Fig 2.1: Duckiebot following lane for 1.5m using P controller

Fig 2.2: Duckiebot following lane for 1.5m using PD controller with reduced oscillation

Fig 2.3: Duckiebot following lane for 1.5m using PID controller with improved stability

Control System Implementation

Our error calculation approach focused on maintaining the Duckiebot in the center of the lane:

• When both lanes were detected, error was calculated as the addition of distances (yellow lane +y, white lane -y)
• For balanced positioning, the net error should be zero (equidistant from both lanes)
• When only one lane was detected, we adjusted the error to maintain approximately 10cm from that lane
• This error value directly influenced the angular velocity (omega) for steering control
• After tuning, we settled on gains of: Kp = 30, Kd = 0.7, Ki = 0.1

Comparison of Controller Types

What are the pros and cons of P, PD, and PID controllers?

What is the error calculation method for your controller?
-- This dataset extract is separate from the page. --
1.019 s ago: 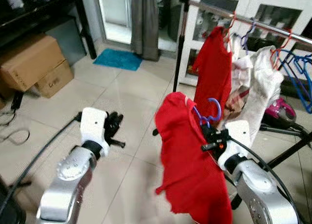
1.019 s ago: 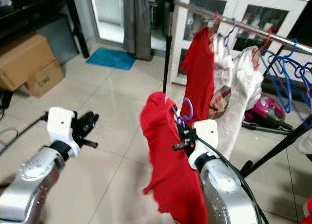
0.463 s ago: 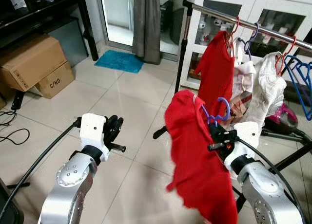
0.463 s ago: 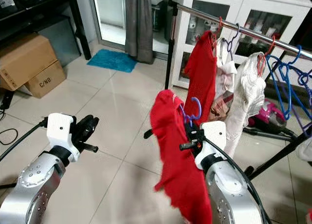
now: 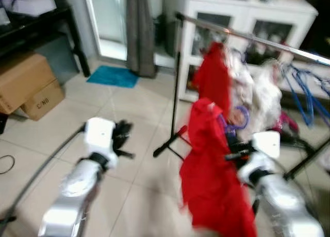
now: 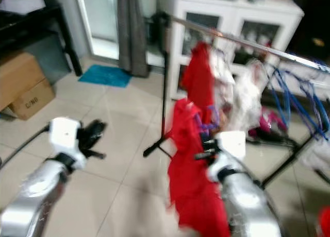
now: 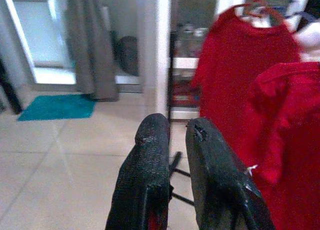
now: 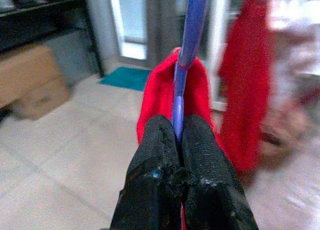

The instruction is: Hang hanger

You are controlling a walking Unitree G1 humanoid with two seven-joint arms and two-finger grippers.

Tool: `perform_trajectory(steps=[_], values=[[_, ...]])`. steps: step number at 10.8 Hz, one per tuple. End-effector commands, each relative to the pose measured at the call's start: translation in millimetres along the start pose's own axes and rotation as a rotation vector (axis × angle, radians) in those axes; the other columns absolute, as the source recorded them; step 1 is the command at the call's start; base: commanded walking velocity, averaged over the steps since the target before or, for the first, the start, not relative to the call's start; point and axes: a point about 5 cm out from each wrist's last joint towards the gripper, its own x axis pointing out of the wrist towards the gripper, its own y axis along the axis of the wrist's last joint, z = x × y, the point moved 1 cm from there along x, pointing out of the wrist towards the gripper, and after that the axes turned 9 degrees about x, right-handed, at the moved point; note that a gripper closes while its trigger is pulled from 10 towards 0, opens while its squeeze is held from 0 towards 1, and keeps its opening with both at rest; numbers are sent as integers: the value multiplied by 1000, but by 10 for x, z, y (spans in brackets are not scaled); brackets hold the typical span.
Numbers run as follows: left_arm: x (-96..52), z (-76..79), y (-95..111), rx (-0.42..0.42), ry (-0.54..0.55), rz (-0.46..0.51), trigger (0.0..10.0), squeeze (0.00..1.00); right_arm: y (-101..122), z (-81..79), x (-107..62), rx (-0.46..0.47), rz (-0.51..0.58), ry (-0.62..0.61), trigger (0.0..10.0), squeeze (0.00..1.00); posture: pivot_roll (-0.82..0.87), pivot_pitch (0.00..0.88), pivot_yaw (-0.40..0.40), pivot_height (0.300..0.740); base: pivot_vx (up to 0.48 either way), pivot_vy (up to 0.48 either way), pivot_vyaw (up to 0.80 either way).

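**Right gripper holds purple hanger with red shirt near the clothes rail**

The head views are blurred, so fine detail is uncertain. The right gripper (image 8: pixel 176 140) sits right of centre in the eye views, its two black fingers pressed tight on the stem of one purple hanger (image 8: pixel 187 45). The hook of that hanger curls just above the gripper, and one red shirt (image 5: pixel 211 170) drapes from it, falling to the lower edge of the frame. The held hanger is below the clothes rail (image 5: pixel 247 37), not on it.

The rail runs from upper centre toward the right edge, carried on one black upright pole (image 5: pixel 177 82) whose foot rests on the tiled floor (image 5: pixel 134 108). On the rail hang one second red shirt (image 5: pixel 212 77), pale garments (image 5: pixel 258 92) whose count is unclear in the blur, and several empty blue hangers (image 5: pixel 304 95) at the right, too smeared to count. A white cabinet (image 5: pixel 268 15) with glass doors stands behind the rail.

The left gripper (image 7: pixel 172 132) is held out at lower left of the eye views, over bare floor, gripping nothing; its two fingers stand almost together, with only a narrow slit between them.

In the upper left, two cardboard boxes (image 5: pixel 26 87) sit side by side beneath a dark shelf. One teal mat (image 5: pixel 112 76) lies before a doorway, beside one grey curtain (image 5: pixel 138 31).
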Motion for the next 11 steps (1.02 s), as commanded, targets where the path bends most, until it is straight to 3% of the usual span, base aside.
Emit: perform_trajectory(steps=[1, 11], values=[[22, 32, 17, 2, -13, 6, 10000, 0, 121, 7, -14, -33, 57, 17, 10000, 0, 86, 0, -11, 740, 296, 0, 0], [50, 71, 14, 5, -40, 6, 10000, 0, 129, 33, -22, -33, 62, 0, 10000, 0, 77, 0, -5, 740, 238, 0, 0]])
Our error calculation used the ground-projected distances to the lanes:

# When both lanes detected: 
error = yellow_lane_distance + white_lane_distance
# When only yellow lane detected:
error = yellow_lane_distance - desired_distance (10cm)
# When only white lane detected:
error = white_lane_distance - desired_distance (-10cm)

This approach provided a signed error value that represented the robot's deviation from the lane center, where zero indicated perfect centering between lanes.
The control output (p/pd/pid) is obtained as a function of this error and directly assigned to the angular velocity, omega.

How does the derivative ("D") term in the PD controller impact control logic? Is it beneficial?

In theory, the derivative term helps dampen oscillations and provides faster response to changing errors. In our implementation:

• We expected the D term to significantly reduce oscillations
• While we did observe some dampening effect, the difference wasn't as dramatic as anticipated
• Spolier alert: The D term is actually crucial for curved paths and our values for part 3 changed quite a bit
• For our short 1.5m test track, the improvements were definitely present though

How does the integral ("I") term in the PID controller affect performance? Was it useful for your robot?

The integral term had mixed effects on our system:

• We kept the integral gain very small (Ki = 0.1) after testing
• Higher values consistently caused noticeable overshooting
• The small value helped address minor systematic biases
• Overall, this term had the smallest impact on our controller's performance

What methods can be used to tune the controller's parameters effectively?

We used a combination of approaches to tune our PID parameters:

1. Started with manual tuning: implemented P control first (took the most time), then added D, and finally I
2. Used iterative testing: made small adjustments based on observed performance
3. We later realized we could have applied the Ziegler-Nichols method: identified the ultimate gain where oscillations began, then calculated initial parameters. We will keep it in mind for next time
4. It was taking a long time for us to set rebuild the bot for each gain value. We managed to find an alternative starting dts-gui-tools which provided a docker container where we copied our catkin package to. We ran catkin build on it and were able to run the package simply using the rosrun command while passing the gain values as command line arguments. (see alt_lane_following_controller.py in our repo)

The final parameters (Kp = 30, Kd = 0.7, Ki = 0.1) provided a good balance between responsive steering and stable lane following across the 1.5-meter test distance.